Семен, пока добрался из города, на похороны опоздал. И в Касьяновку приехал только на второй день после того, как отца унесли на кладбище. Посидел у могилы, всплакнул, а вечером пришел с бутылкой к Григорию.
Молчаливая Анна выставила на стол два стакана, небогатую закуску и вышла.
Семен по-хозяйски разлил водку, один стакан придвинул Григорию.
— Давай, сосед, тятю помянем.
— Давай помянем, — хмуро отозвался Григорий.
Выпили. Похрустели соленой капустой.
— Говорил он чего перед смертью, нет?
— Говорил. Держись за табуретку крепче, чтоб не упасть. Держись, держись. Жалел, что от фронта тебя четырьмя пальцами откупил.
Семен сразу и густо покраснел широким, полным лицом, до самых корней рыжих, густых волос.

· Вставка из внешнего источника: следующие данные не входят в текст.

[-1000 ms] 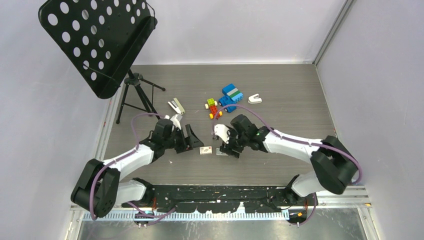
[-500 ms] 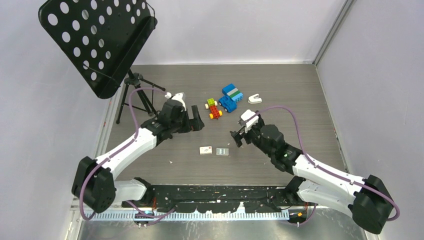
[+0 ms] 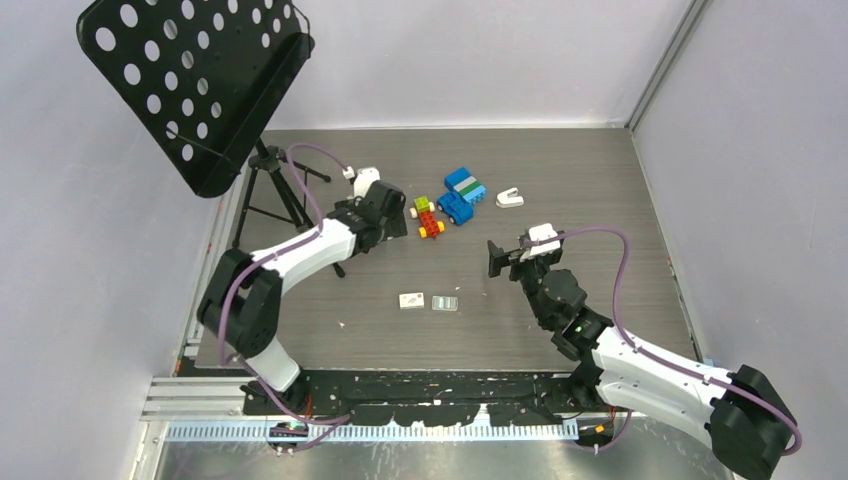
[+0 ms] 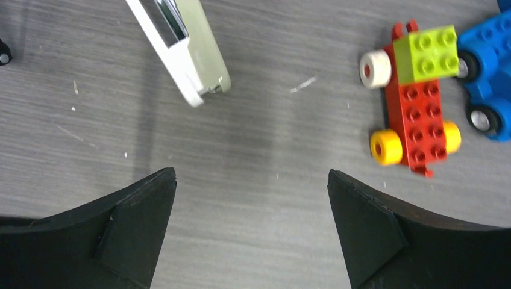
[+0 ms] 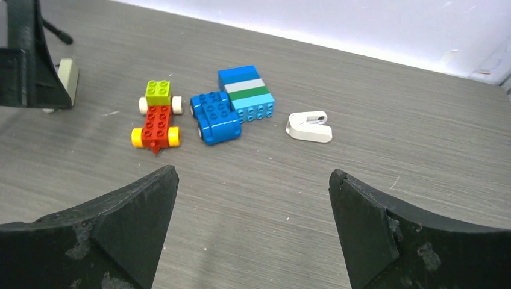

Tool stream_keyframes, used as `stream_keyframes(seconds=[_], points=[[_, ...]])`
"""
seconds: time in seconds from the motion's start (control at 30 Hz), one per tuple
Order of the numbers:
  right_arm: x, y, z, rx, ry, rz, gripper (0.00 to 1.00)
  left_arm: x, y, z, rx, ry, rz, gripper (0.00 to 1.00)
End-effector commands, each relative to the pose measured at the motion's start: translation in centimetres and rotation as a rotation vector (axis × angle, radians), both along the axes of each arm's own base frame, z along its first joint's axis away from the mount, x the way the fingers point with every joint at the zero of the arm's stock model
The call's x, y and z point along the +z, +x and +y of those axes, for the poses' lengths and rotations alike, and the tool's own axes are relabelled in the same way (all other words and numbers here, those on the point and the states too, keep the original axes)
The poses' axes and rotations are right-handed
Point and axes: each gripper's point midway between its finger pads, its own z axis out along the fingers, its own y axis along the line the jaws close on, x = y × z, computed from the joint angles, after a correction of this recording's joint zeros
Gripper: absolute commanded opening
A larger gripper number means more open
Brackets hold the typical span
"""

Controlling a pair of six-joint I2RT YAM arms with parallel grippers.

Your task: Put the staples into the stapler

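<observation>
Both arms have left the spot where they were working a second ago. The left gripper [image 4: 252, 177] has swung out to the far left, and the right gripper [image 5: 253, 174] has drawn back to the right. Both sets of jaws, then partly closed, now stand wide with nothing between them.

The staples [image 3: 445, 304] lie flat where they were, just beside the small whitish box [image 3: 411, 300]. They sit behind both grippers, toward the bases and between the two arms, and neither gripper touches them.

The stapler [image 4: 196, 54] lies ahead of the left jaws, beyond the left finger and outside the gap. Bright metal shows along its white side, but I cannot tell whether it is fully open. My reading is that the strip has been let go and the left arm is going for the stapler, so the loading is not yet begun.

Beyond the left gripper's right finger is a red and green toy car [image 4: 416, 114]. Ahead of the right jaws are a blue toy car [image 5: 217, 117] and a white claw-shaped piece [image 5: 308, 126], well apart from them.

The table [image 3: 560, 180] is grey wood-grain with small scuffs. A black perforated music stand [image 3: 190, 80] on a tripod rises at its far left corner, and pale walls [image 3: 450, 60] close it in.
</observation>
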Motion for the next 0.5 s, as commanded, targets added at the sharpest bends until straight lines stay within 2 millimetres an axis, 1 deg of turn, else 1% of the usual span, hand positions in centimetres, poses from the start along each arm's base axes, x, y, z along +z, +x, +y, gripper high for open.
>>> stream_keyframes(seconds=[0.0,0.2,0.37,0.47], points=[[2.5,0.7,-1.4,-0.104,0.119,-0.074,1.0,0.8,3.6,1.8,0.178,0.037,-0.07,1.0],[2.3,0.6,-0.9,-0.081,0.124,-0.069,1.0,-1.2,6.2,2.7,0.257,-0.013,-0.093,1.0],[2.6,0.3,-0.4,-0.037,0.137,-0.081,1.0,-3.6,7.5,3.2,0.307,-0.087,-0.043,0.99],[2.6,0.2,-0.1,-0.019,0.132,-0.08,1.0,-4.7,8.1,3.4,0.318,-0.094,-0.023,0.98]])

Покалеченную руку сунул в карман. Григорий смотрел на него, не скрывая злорадства.
— Ну, а дальше? — справляясь с волнением, стараясь спокойно, спросил Семен. Но алое лицо и дрогнувший голос выдавали его.
— Дальше-то? Вот и толкую — жалел. Знаешь, как говорится, на хитрую ж… есть это самое с винтом. Так и у вас получилось. Сам старик не рад уж был. А здорово ты приловчился на чужом горбу в рай ехать.
Лицо у Семена гуще наливалось краской, казалось, ткни пальцем — и цевкой брызнет кровь. Григорий больше ничего не говорил, молча на него смотрел, прищурив налитые ненавистью глаза.
— А дальше как?
— Что — дальше?
— Дальше как думаешь? Докладывать пойдешь?
— Погляжу.
Семен вынул из кармана покалеченную руку, увесисто положил ее на стол, подобрался, и краска с лица схлынула. Голос потвердел.
— Глядеть тебе, Гриша, некуда. Понял? Кто теперь докажет? И никто тебе не поверит. А я в последний раз говорю — давай по-соседски жить. Тихо и мирно. Ты что, Зинку забыть не можешь? Да у ей…
— Зинаиду не трогай. Не из-за нее я тебя терпеть не могу. У меня жена вон. А за то я тебя терпеть не могу, что дрянь ты! Шкура! На чужом горбу едешь!
— Не хочешь ты, Гриша, по-мирному. Ну, смотри, каяться потом будешь.
— Ты что, сволочуга, пугать меня вздумал? Меня, фронтовика?!
Григорий поднимался из-за стола, выпрямляя высокую фигуру. Зазвякали разбитые стаканы, тарелка с капустой разлетелась на мелкие кусочки. Намертво перехватив воротник Семеновой рубахи, Григорий хлестал и хлестал кулаком в толстое, ненавистное лицо. Неизвестно, чем бы все кончилось, если бы не подоспела Анна, которая их растащила.
— Дурак ты, Гриша.
Семен рукавом вытер кровь с лица и хлопнул дверью.
Значения этим словам Григорий не придал. А через два дня, действительно, почувствовал себя дурак дураком. Через два дня его опять, как несколько лет назад, забрали в милицию.